= Ola Ince =

British theatre director

Ola Ince is a British theatre director. She is noted for her Shakespeare productions. Her work often includes themes of power and race.

== Early life and education ==
Ince was born in London to working class parents, and grew up in Norbury. At 14, she knew she wanted to be a theatre director. She went to BRIT School and studied directing at Rose Bruford College. She is of Caribbean and Nigerian heritage.

== Work ==
Her work include Branden Jacobs-Jenkins' Appropriate, her full directorial debut, Anna Deavere Smith's Twilight: Los Angeles, 1992, Danai Gurira's The Convert and Aleshea Harris' Is God Is in 2021. She also worked on the musical Tina. According to Ince, her work "focuses on power, race and injustice." She says that "America’s frank obsession with power and race really speaks to the themes I’m interested in. I’m attracted to the jugular." and "Theatre is a form of activism, it should try and change things."
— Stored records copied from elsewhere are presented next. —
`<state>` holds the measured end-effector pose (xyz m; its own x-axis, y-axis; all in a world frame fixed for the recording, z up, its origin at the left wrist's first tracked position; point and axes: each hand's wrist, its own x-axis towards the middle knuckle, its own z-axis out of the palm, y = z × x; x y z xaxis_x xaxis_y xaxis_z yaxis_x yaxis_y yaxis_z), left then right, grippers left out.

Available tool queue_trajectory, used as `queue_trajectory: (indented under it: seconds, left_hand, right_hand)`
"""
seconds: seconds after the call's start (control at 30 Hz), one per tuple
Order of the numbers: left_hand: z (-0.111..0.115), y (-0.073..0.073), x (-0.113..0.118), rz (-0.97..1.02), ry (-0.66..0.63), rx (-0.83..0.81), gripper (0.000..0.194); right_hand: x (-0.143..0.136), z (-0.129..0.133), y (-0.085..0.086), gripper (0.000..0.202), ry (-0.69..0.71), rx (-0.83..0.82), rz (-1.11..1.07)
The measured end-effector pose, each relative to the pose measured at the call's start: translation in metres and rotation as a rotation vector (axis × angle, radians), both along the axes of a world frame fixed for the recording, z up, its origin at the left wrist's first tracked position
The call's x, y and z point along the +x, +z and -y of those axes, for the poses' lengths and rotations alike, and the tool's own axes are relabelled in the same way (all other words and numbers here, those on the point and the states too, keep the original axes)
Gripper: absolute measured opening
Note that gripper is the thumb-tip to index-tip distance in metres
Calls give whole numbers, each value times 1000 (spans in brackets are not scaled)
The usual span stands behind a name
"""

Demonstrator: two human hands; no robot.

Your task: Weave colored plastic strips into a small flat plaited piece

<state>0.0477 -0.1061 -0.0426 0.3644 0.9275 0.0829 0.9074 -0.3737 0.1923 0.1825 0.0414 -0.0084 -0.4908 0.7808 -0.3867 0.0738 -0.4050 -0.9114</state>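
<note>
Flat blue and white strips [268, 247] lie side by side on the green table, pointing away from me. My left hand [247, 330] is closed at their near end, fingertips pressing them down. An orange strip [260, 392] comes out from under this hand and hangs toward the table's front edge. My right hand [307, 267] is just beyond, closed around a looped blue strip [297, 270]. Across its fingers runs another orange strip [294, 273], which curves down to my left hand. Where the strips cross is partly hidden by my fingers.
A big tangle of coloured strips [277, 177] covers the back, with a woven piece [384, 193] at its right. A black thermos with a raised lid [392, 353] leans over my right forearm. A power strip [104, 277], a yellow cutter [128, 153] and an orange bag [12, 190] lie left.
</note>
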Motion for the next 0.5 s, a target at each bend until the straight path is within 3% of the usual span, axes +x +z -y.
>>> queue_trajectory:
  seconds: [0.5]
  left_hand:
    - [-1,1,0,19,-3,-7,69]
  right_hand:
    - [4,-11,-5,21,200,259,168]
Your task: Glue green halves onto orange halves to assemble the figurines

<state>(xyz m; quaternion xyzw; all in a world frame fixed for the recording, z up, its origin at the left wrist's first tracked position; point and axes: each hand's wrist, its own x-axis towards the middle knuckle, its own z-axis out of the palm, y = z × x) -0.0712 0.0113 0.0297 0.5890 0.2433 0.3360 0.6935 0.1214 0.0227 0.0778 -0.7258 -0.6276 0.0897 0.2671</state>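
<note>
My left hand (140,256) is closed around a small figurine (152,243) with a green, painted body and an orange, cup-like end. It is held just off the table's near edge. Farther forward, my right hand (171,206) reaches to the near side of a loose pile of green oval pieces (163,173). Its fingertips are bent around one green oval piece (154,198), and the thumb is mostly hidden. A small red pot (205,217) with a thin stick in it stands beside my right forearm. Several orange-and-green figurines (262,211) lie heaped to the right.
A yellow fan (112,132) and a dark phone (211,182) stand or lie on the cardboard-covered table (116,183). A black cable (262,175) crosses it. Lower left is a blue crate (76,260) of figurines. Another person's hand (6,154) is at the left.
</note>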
In 2021, she produced Romeo and Juliet with Alfred Enoch and Rebekah Murrell in the title roles. The play put focus on themes like crime, poverty, teenage depression and the patriarchy. When Ince was asked in 2019 to direct the play, to be performed at Shakespeare's Globe, she hesitated. "It is the home of traditional Shakespeare, and that's not what I wanted to work on. ... I'm a Shakespeare anarchist." Being promised she could do whatever she liked, she accepted. Gay Times said "... while the concept is strong, the execution is sometimes lacking. On balance it’s still an entertaining watch, but there’s potential here for something even better." The Evening Standard said "Still, this remains one of the most effective readings of this play that I’ve seen in years. Despite its occasional clumsiness, Ince’s vision is more nuanced than many attempts to give a ‘relevant’ spin to the Capulet-Montague feud." According to Time Out, "It's a shame Enoch's over-slick Romeo never really clicks with Murrell’s Juliet. You have to think part of the reason is that the wooing scene is effectively cut out, and replaced with the songs. But the songs are great! It's a bit broken. Traditionalists will recoil. But it’s thrillingly imperfect." The Guardian said "This is a high-stakes rewiring of Romeo and Juliet with so much energy and cleverness at play that the romance is barely missed at all." The Times said "Like an over-eager English teacher out to prove that Shakespeare is “relevant” to modern youth, this Romeo and Juliet underscores the story’s issues while failing to give the sort of life to the human drama that would make them matter."

In 2023, she produced the 1990 musical Once on This Island by Lynn Ahrens and Stephen Flaherty. Reviews were generally positive.

In 2024, she directed Othello. In this version, Othello (Ken Nwosu) is an officer in the Metropolitan Police, and his subconscious is a separate character (Ira Mandela Siobhan). The Guardian said "Ultimately, the concepts lead to a surfeit of ideas, pushing against each other. At over three hours, the tension drops, although the play never loses its potency and offers a genuinely new, exciting experience." According to Time Out, "I admire Ince's chutzpah, and for a while at the start it looks like she might have carried it off. But it progressively loses steam. There’s undeniably some great ideas here: I hope Ince gets to return to the play one day." The Times said "The signposting isn’t quite as crude in this modern-dress production, but Ince’s desire to make the piece more accessible still leads to some jarring moments. ... Sometimes, like Subconscious Othello’s gesticulations, it needs to be dialled down a little." The Telegraph said that "What you do get is the sheer horror of what [Othello's] fall entails. This sparklingly clear, at times thrillingly pacy production convincingly argues that Othello is as much a play about men who kill women as it is about race." The Evening Standard review concluded that "I was compelled throughout, though, and believed in Othello's duping and his descent into madness, which isn’t always the case. I have an ex-cop friend who claims the Met is not as bad as the media paints it, but Ince's vision feels horribly credible."

In November 2025, Ince took over as director of The Mousetrap at St Martin's Theatre, the longest-running production in the West End.

== Recognition ==
She won the Genesis Future Director Award in 2016, suggesting a production of the 1960s play Dutchman. She won the Peter Hall Bursary Award in 2020.